## Problem details
Pictures stay out of the output. Return exactly the lines below from the one with "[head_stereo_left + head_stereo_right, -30" down to the one with "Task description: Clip", both included, and nothing more.

(Beginning of Given information)

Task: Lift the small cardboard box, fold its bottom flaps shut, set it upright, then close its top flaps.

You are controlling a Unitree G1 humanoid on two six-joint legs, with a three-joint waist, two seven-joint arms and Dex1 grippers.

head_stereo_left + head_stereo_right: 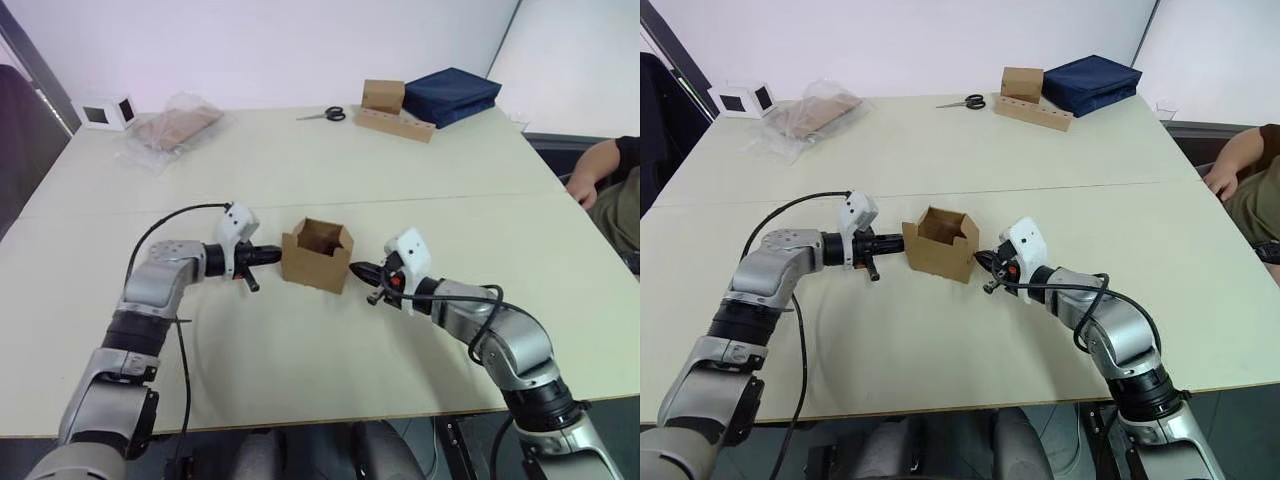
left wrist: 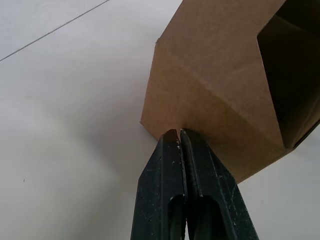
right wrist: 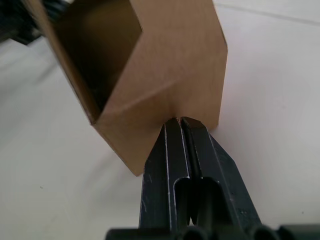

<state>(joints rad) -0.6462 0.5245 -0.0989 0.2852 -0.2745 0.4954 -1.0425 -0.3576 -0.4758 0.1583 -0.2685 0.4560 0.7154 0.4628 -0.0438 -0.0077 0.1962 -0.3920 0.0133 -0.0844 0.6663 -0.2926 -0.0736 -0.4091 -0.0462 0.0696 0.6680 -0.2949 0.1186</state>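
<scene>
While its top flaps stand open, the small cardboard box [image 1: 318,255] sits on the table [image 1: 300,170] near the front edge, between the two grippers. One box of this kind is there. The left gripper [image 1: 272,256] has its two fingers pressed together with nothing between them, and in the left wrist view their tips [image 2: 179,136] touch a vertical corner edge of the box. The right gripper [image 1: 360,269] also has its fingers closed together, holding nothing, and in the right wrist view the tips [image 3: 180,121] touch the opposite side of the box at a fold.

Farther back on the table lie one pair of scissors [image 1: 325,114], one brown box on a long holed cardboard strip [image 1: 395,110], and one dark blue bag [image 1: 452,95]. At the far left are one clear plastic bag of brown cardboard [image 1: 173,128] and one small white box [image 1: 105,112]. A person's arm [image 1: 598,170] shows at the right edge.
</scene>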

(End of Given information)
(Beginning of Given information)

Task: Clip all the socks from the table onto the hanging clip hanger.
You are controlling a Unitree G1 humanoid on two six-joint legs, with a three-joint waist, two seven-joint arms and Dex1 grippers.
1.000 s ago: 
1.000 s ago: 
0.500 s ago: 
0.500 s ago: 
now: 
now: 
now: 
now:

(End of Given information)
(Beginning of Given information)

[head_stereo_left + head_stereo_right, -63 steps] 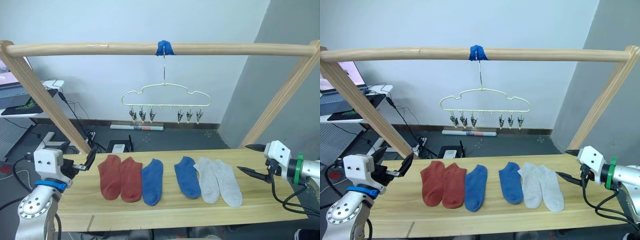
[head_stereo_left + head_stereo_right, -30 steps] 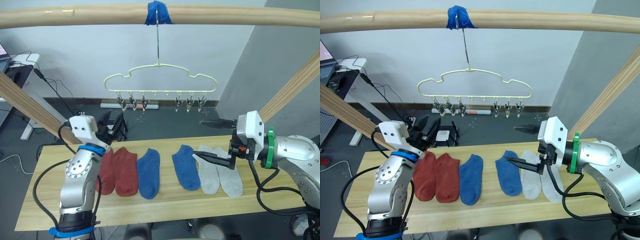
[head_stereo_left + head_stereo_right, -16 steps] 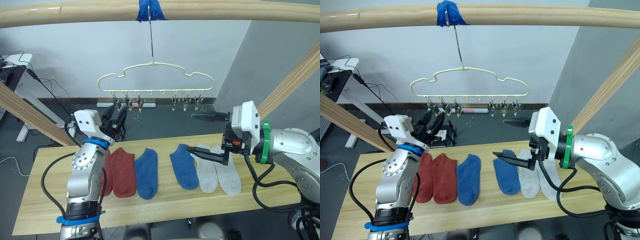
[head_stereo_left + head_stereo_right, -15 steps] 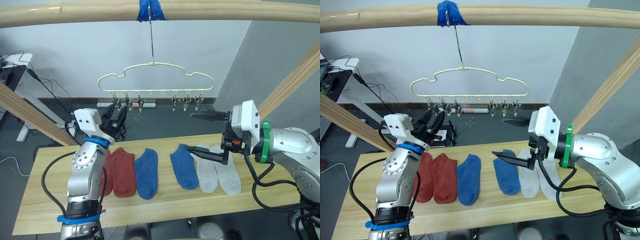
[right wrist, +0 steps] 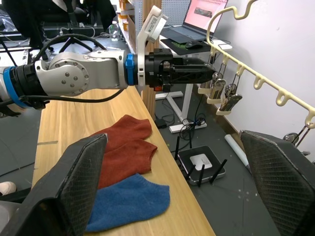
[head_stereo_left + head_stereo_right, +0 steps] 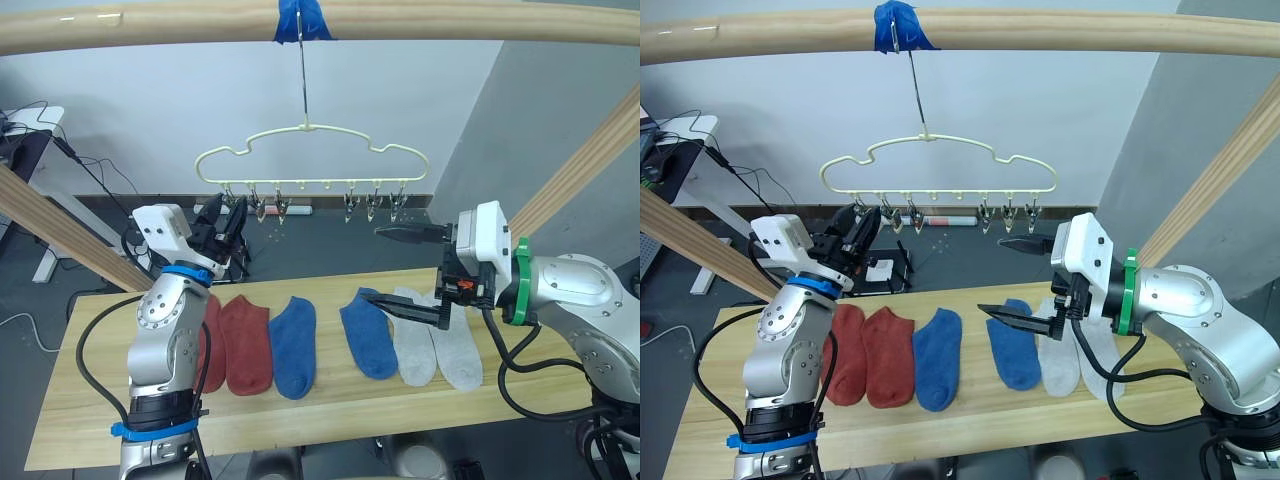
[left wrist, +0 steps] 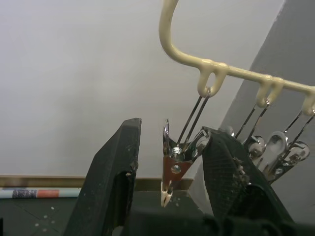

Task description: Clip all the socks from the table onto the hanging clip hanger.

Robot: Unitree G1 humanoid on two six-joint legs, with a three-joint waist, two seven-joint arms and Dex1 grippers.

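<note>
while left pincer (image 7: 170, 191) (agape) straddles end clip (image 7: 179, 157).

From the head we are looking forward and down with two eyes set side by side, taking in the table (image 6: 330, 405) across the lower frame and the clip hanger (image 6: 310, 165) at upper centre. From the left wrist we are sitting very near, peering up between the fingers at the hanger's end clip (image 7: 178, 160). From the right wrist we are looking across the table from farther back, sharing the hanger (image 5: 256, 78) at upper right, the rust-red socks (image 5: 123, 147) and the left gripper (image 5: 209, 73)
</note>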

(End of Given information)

## Expected answer
[head_stereo_left + head_stereo_right, -30 steps] 
[head_stereo_left + head_stereo_right, -16 steps] 
[head_stereo_left + head_stereo_right, -15 steps] 
[right wrist, +0 steps] 
[head_stereo_left + head_stereo_right, +0 steps] 
[left wrist, +0 steps] 

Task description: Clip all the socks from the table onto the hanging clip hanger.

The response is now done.